In contrast, the other half of the company cohort appear to have motivations other than the upcoming LOEs in major markets. For example, while China boasts 70 corporate groups linked to just this subset of HPAPIs, 75% have little-to-no experience serving regulated markets. Indeed, judging by a lack of regulatory filings (drug master files or certificates of suitability) from these firms, their strategy appears to be to capitalize on the growing domestic opportunity. This is not surprising, given the emphasis the Chinese government has placed on expanding the capabilities of the local pharmaceutical industry, especially in therapy areas such as oncology.

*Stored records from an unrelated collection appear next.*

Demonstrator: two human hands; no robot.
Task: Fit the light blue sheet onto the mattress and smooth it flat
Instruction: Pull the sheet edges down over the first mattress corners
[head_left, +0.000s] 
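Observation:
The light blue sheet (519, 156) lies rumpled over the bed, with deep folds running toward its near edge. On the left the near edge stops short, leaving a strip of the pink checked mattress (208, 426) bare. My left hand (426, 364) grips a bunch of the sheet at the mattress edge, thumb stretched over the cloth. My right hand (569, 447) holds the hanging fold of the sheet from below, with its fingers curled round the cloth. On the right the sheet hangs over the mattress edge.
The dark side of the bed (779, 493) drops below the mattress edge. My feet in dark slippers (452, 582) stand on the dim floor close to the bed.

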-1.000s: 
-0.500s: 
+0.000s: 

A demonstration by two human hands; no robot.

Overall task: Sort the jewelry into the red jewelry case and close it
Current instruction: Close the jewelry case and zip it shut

The landscape is similar in Latin America, and to some extent, Asia-Pacific, where traditionally local manufacturers and smaller-scale exporters meet most of the need in the domestic or regional market. In short, investment in HPAPI products by these companies is consistent with local conditions and not a sign of transformational global ambitions driven by a special set of new opportunities emerging in major markets.

Turning back to the more regulated markets, and the more experienced players serving them, it’s worth further examining how high-potency products fit into the growth story, given the attention the category has received lately. As the figures previously presented show, this is not a consolidated market segment. To underscore this point, out of the 27 compounds highlighted here, these more experienced players are associated with an average of four molecules. In fact, most are pursuing three or less. Only seven corporate groups (five in India, one in Israel, one in China) are active in 10 or more of these compounds. None are known today to be pursuing all 27; the highest number is 21. In other words, it is not apparent that companies are shifting resources toward more high-potency products and away from other potential product opportunities. What, then, is this dynamic in the context of the well-documented portfolio play expansions previously cited?

Key takeaways

Looking just at this subset of products makes it difficult to draw definitive conclusions about a given firm’s portfolio strategy. That said, these data at least suggest that the high-potency nature of these products was not the primary criterion for selection by many, if not all, manufacturers. In other words, it does not seem to be the case that investments in HPAPI production capabilities necessarily derives from a deliberate platform strategy, or leads to a broad portfolio of high-potency products. Other forces, including resource constraints and global trends, are still significant factors. To the degree that individual firms view high-potency products as strategic growth drivers, these manufacturers are still being as selective in evaluation and development of these products as they are with any other new product opportunity.

New product introductions are a core growth driver for the generic API industry, and many of the upcoming opportunities are oncology-focused, high-potency compounds. Accordingly, many manufacturers—across many territories and levels of experience—have been making investments in HPAPI capabilities. This level of manufacturing activity seems similar to most other categories of products. Thus, companies should anticipate similarly high levels of competition as product markets develop. To the degree that these molecules accelerate growth for manufacturers, this will result from the unique characteristics of the individual product markets, rather than from the high-potency nature of the product. In sum, rather than representing a well-differentiated, more insulated market segment, trends in HPAPIs are still aligned closely with the underlying dynamics of the pharmaceutical industry overall, and investments in the space should be viewed as requisite steps to keep pace with the market.

References

1. High Potency APIs /HPAPI Market by Type (Innovative, Generic), Synthesis (Synthetic, Biotech, mAb, Vaccines, Recombinant Proteins), Manufacturer (Captive and Merchant), Therapy (Oncology, Glaucoma, Hormonal Imbalance) Global Forecasts to 2023, Research and Markets (April 2018).
2. Cortellis Competitive Intelligence, Clarivate Analytics.